My ds is in kindergarten and knows his letters and the sounds they make and can write them very well But he is having trouble with reading we do flash cards of what words he is learning in class and he remembers them but only when they are in the same order he learned them in so I know he is not really learning them any suggestions on how to teach him better? He also cries a lot bc he doesn't want to do it so that makes it harder...

Try having him hunt for the words he's learning in books you are reading to him. Sight words are found commonly in all texts so you shouldn't even have to look for specific books. 

You can start by having three of the flash cards where he can see them. Talk to him about the letters in each word and the shape of the word. Point out the letters that go up high above the other letters (like l, h, or d) and the ones that go below the others (like g, p and j).  After you've read a page have him search for the words you are practicing. Teach him to scan using his finger below the words to hunt for them. After he's found them a couple of times move the cards one at a time and have him look for them without using the flashcard. You can also have him look for them before you read the page. 

Another activity would be to give him post it notes and have him mark the sight words he knows with them in the book before you read it. Then when you get to the word stop and let him read it. 

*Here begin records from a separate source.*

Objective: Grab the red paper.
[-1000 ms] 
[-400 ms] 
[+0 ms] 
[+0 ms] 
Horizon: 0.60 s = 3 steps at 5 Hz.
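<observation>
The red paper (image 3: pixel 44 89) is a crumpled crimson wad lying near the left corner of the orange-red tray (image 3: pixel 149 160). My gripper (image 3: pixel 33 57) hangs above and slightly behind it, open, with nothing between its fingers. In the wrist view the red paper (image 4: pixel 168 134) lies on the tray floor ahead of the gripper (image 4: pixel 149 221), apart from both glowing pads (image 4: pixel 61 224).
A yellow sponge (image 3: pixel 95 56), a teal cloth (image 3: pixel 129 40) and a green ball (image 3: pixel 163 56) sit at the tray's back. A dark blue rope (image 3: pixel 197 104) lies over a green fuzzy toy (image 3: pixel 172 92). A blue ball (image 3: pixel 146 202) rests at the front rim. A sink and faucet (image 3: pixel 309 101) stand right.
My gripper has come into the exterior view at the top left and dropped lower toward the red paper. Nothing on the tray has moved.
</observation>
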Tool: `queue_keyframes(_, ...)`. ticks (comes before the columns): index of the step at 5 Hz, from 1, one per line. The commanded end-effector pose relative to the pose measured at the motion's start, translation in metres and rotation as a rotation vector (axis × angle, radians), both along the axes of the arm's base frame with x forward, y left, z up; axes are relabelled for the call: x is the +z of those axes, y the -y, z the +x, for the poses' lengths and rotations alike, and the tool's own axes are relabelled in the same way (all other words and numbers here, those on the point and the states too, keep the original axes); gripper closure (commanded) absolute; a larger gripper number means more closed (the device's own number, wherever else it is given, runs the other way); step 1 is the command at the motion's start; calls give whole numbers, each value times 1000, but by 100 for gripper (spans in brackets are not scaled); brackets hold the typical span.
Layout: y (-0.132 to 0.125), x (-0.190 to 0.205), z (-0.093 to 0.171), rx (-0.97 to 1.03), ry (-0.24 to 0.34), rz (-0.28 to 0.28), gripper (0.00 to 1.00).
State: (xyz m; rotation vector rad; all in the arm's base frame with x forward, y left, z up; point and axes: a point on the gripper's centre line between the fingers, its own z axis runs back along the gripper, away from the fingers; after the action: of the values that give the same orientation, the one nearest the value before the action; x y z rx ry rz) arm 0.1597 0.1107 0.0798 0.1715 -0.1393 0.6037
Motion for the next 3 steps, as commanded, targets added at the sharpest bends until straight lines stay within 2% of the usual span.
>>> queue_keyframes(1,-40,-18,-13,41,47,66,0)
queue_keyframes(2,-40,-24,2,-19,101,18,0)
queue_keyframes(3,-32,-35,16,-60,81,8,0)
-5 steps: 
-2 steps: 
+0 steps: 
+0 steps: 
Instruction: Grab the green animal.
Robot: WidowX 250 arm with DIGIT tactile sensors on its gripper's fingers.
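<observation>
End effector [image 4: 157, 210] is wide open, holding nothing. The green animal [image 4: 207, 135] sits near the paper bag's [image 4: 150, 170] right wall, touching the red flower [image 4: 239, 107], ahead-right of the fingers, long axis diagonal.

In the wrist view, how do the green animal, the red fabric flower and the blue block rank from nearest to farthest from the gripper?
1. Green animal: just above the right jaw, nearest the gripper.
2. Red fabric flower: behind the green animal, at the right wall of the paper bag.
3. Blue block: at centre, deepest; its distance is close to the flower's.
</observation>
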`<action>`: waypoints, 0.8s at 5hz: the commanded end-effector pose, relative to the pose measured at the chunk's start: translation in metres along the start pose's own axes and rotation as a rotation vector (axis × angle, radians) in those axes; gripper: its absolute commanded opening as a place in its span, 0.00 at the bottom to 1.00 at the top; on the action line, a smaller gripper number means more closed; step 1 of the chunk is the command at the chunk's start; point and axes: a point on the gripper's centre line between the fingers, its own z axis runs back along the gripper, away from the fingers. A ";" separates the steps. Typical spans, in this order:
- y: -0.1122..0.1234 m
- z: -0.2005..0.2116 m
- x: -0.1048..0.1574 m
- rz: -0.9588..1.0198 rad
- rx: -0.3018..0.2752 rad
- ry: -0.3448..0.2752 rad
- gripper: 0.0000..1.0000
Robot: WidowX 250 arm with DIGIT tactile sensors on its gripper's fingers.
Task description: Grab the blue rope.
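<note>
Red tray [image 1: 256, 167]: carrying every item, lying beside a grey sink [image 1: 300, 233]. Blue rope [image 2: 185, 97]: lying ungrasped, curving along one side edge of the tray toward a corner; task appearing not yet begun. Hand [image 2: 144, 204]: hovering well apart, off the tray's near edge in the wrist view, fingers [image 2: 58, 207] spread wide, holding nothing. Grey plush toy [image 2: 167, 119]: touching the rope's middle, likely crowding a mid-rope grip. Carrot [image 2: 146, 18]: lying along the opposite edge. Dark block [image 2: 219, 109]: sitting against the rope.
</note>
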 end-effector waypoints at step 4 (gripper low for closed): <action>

Using real books to teach the words is more fun. But it also connects learning the words to real reading.  You were very smart to realize the flashcards weren't really teaching him the words. Learning words in isolation rarely helps kids learn to read. 


MomtoAlexis05
by on Nov. 28, 2013 at 10:18 PM

I have a daughter in 3rd grade this year, she just came home w/ a report card stating she needed help in reading fluency.....and that she works w/ a 'reading specialist' a couple time  week in additional room outside the regular classroom, well I was wondering what I could  do at home to help her out w/ this. Please respond  or pm me thanks~~

Jaide2883
by on Nov. 30, 2013 at 12:05 AM
My son is in 5th grade and is doing great in school- except reading an spelling. His reading isn't real bad, and I have him read w me nightly and he reads to this little brothers regularly but he doesn't seem to exactly process the meaning if you ask him about what he read. His spelling is AWFUL. No amount of prompting an practicing has seemed to help. Any suggestions
maxswolfsuit
by Max on Dec. 1, 2013 at 5:26 PM


Quoting MomtoAlexis05:

I have a daughter in 3rd grade this year, she just came home w/ a report card stating she needed help in reading fluency.....and that she works w/ a 'reading specialist' a couple time  week in additional room outside the regular classroom, well I was wondering what I could  do at home to help her out w/ this. Please respond  or pm me thanks~~

One of the best ways to increase fluency is reading the same short passages over and over. 

Here's a link to a page with passages for third grade. I haven't looked at all of them so I can't say it's exactly what I would use. But it should give you an idea of what you can use. 

Fluency passages are usually about 150-200 words on long. You time the student reading for one minute keeping track of any errors she makes. At the end of the minute count the words read and subtract the errors. That's the main reason to use passages designed for fluency, the words are counted for you. 

After she's done it review an errors with her or any words she stumbled on. Then give her the passage again. It also might help her to listen to you read it as she reads along. 

The goal is for to read 100-120 words a minute with a couple of errors or less. 

Have her do each passage for a few days or until she reaches that goal.